What is KU!'s importance to the city?
"KEYEDUP! has been a game changer. I first heard about them when I was at my favorite place to get black-out drunk and eat buffalo wings - Hermana NYC (hosting Aida Brandes every Tuesday night). But once I met the team and they were so welcoming, I knew it was going to be the right fit - and I was right. It has been swell. Let's get to the bone and marrow of it, live music was already suffering before the pandemic. And as a gigging musician, you have to decide between working for really shitty pay or not working at all. Venue owners nickel and dime you, are unsupportive and reap all the benefits of your labor and talents - and think a few drink tickets and $50 is gonna help you survive. Well, it ain't. So, for KU! to be helping subsidize the funds to properly pay musicians... no words will ever be able to express my deeply profound gratitude. They are keeping the music alive."
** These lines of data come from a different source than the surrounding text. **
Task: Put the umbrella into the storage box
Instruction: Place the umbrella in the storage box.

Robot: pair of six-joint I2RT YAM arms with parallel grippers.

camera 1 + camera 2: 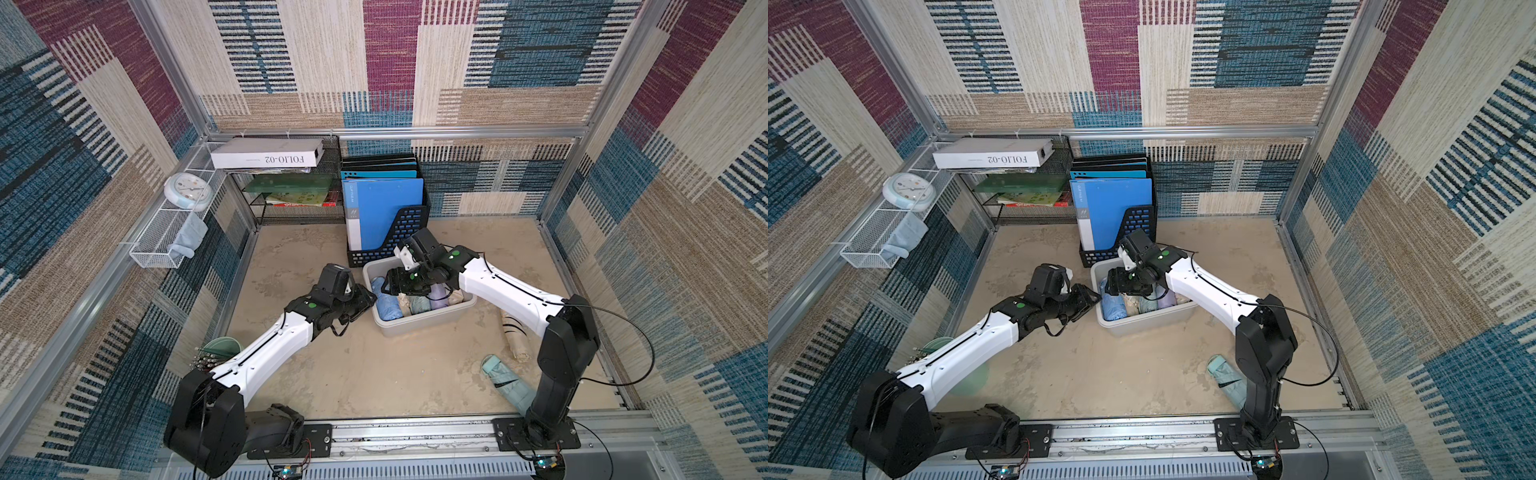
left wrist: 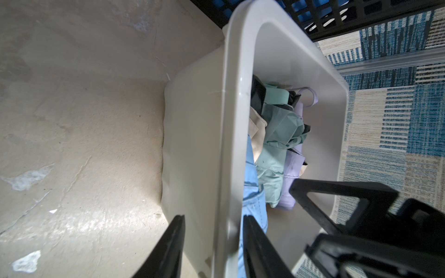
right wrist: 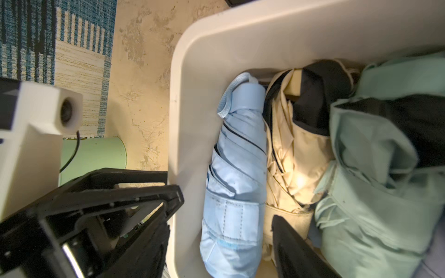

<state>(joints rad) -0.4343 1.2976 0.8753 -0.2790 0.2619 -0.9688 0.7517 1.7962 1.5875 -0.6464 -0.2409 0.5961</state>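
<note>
Left gripper (image 2: 213, 216) astride storage box (image 2: 234, 120) wall, clamp not discernible; right gripper (image 1: 392, 282) released above umbrellas (image 3: 236, 168). Box to be steadied, nothing snagged on withdrawal.

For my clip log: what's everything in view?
storage box: 1, pale grey, table centre
umbrellas in box: 4, blue, beige, mint, lilac
loose umbrellas: 2, mint, beige, table's right side
file holder: 1, black, behind box, holding blue folders
mesh rack: 1, black, back left, books and white box
clock: 1, pale blue, left wall
wire basket: 1, white, left wall, holds cloth
round container: 1, green, table's left edge
left gripper: 1, black, jaws astride box wall
right gripper: 1, black, open over box
</note>
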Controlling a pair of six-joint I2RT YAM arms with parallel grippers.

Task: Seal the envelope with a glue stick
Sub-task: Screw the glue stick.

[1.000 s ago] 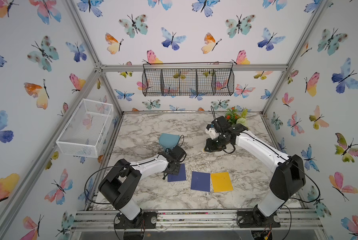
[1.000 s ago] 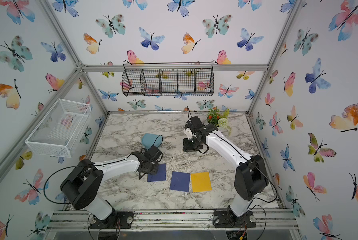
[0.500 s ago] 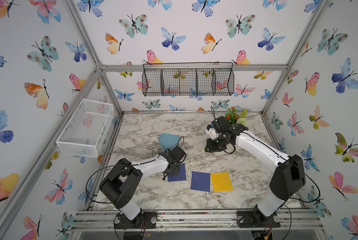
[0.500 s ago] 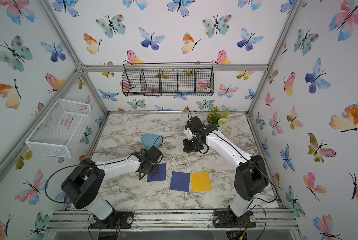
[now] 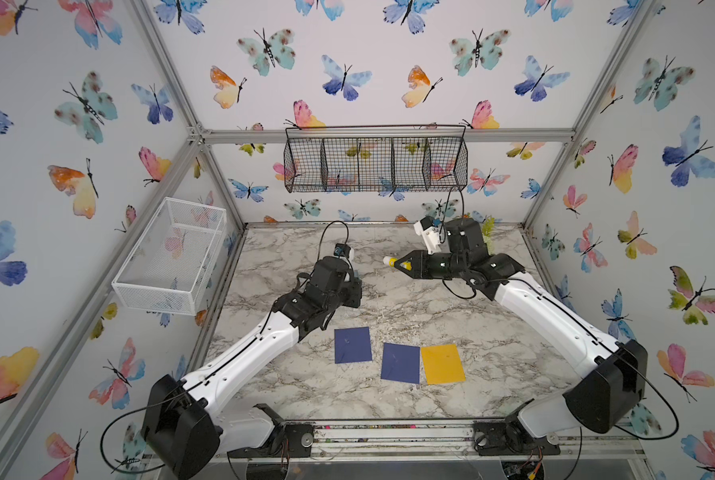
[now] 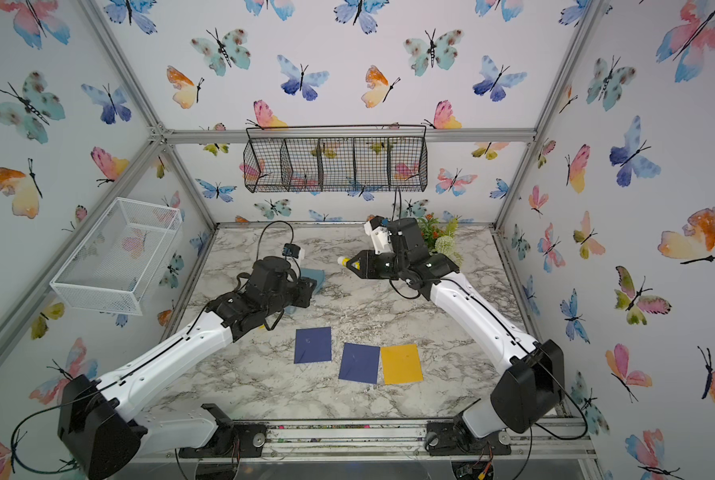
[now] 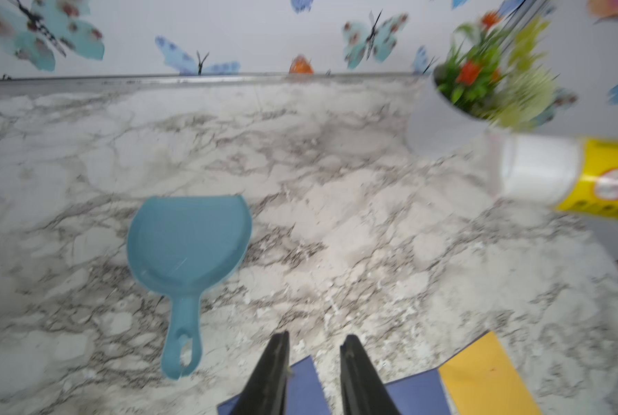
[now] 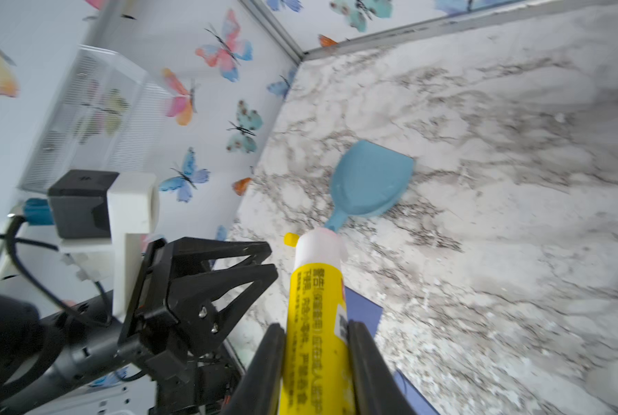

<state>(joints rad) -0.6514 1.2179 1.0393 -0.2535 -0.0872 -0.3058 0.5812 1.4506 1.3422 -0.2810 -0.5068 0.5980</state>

Despite the pandemic, I never stopped creating or making music. In March of 2020, I curated an online interview series through the Club Cumming instagram called Conversations on Jazz. I was then able to get the keys to the club and give musicians out of work streaming bookings in a series I called Alone Together. As soon as we were able to perform outdoors, I was on it - in the snow and sleet with Chris McCarthy performing in freezing weather with no heaters. Then in Feb of 2021 we were able to move inside. That was a game changer. For nearly a year, I had one of the only working septets in NYC and because so many INCREDIBLE musicians who probably would NEVER have worked with me before were out of work and bored, they came and played Club Cumming. That put me and my name on the map in a way it was never seen before."
"I hope we can get back to a place where congregating to hear live music doesn't feel uncomfortable for anyone. We've all been through so much fear and conditioning regarding the pandemic. I know, no matter what, nothing is going to stop me from singing Jazz. And I hope the echoes of the work I've put in are heard in the music of LGBTQIAA jazz musicians long after I'm gone. That is my hope."



You can catch Richard on Tuesday nights at Club Cumming, Thursday nights at Metropolitan Lounge BK and Sundays at Rebar Chelsea. Richard is also working on a visual live album, a studio record with my septet. "Keep your eyes and ears out."